Farkındayım, seçimle ilgili konuşmayan ve kendince bir izahat yapmayan yok. Bunca laf söz arasında bizim söylediklerimiz fotoğrafın neresinde yer bulur çok da takılmıyorum. Biz söyleyelim, kendimizi kayıt altına alalım.
Matematiksel olarak bir tablo çıktı dedik, sayısal verilerle yönetilmediğimiz bir gerçek ama hükümet olmak için parmak sayısında lazım olan kelle başı adama ihtiyaç var. Şimdi birçok senaryo çizilecek yazılacak, o şununla olmaz bu da şuna uymaz tarzında yaklaşımlar dönüp duracak sohbet meclislerinde.
Eli kalem tutan, dili söz söyleyen, ağzı laf yapan herkes kadar canım vatandaşım da konuşup tartışacak, çayına meze yapacak. Daha gün bitmeden sağdan soldan zamdı, dövizdi, stoktu haberi nasıl aldı başını gitti diye köylüm de konuşacak, ekonomi uzmanı da…
Elbette konuşulacak tartışılacak, ancak konuşmaların hepsi sayısal bir veriye gelip dayandığı için müphem ve atıl kalacak. Toplum mühendisliğine soyunanlar tam da bunu istiyor sanırım. Kırılgan ve silik çizgilerle belirlenmiş sınırlı insanlar, tanımlı topluluklar…
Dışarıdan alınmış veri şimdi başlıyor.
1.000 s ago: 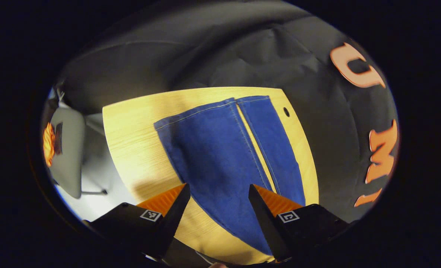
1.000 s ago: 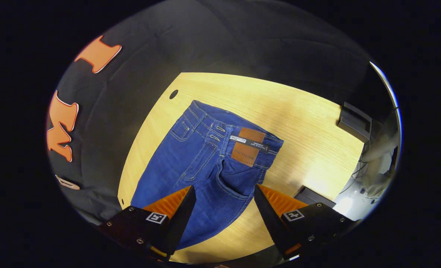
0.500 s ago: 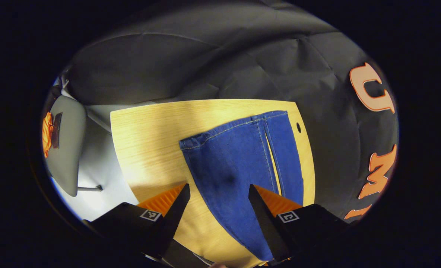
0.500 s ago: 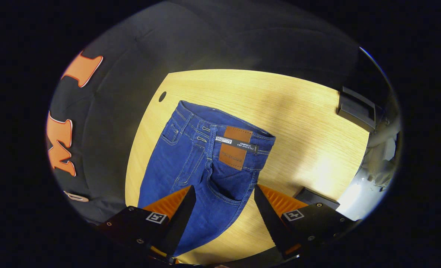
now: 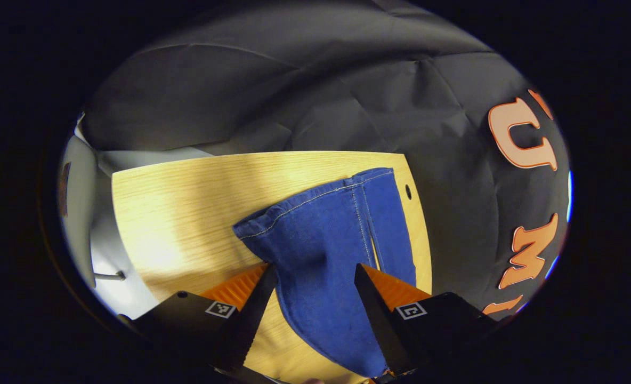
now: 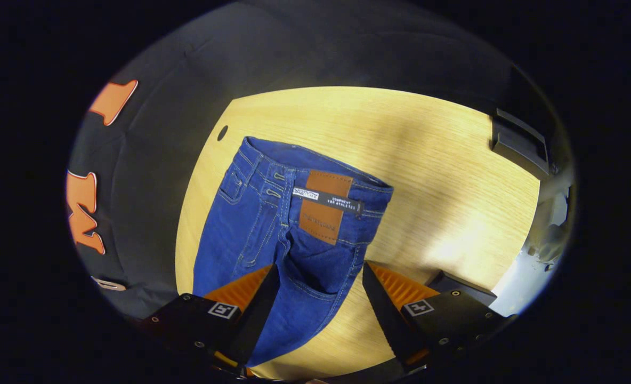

Şimdi görüyorum ki ülke olarak ve hatta millet olarak üzerimizde değişik oyunlar oynanmasına hâlâ mukavemet gösterecek seviyede değiliz. Projelerin cirit attığı bir çağ daha “hayır, biz asıl olanız” diyemeden elimizden kayıp gidecek mi yoksa? Soruyu şu şekilde sormak da mümkün; kendi yazdığımız ve başrolünde olduğumuz gerçek hayatları yaşatmak mümkün olmayacak mı?
Dönüp kendine bakmalı insan, ama önce kendine. Bunu daha çok Müslümanların yapması elzem değil midir? Bir dava adamı olmayı Müslümanım dedikten hemen sonra dile getirenlerin sergiledikleri tavır ne kadar yakışacak tarihine ve karakterine?
Seçim dediğimiz, dünya işlerimizden sadece biri, birçok yönetim şeklinden birinin sıradan uygulaması. Sıradan olması önemsiz, bayağı, geçti gitti tarzında bir tavır takınmak değil elbet. Tam tersine benim birey ve millet olarak dış dünyaya karşı küçük büyük demeden tavrımı göstereceğim büyük bir meseledir.
Kendine dönüp bakması gerekenler içinde daha düne kadar son on yılın rahatlığını yaşayanlar gelmeli. Sabrını ve şükrünü eda edemediğimiz hiçbir nimet sürgit devam edecek değildir. Konfor ve rahatlık, para ve mal, statü ve makam… Hepsinin imtihanı çetindir ve kaçınılır değildir. İmtihanın kazanılması varlığa da yokluğu da sabır, varlığa da yokluğa da şükür ile mümkündür.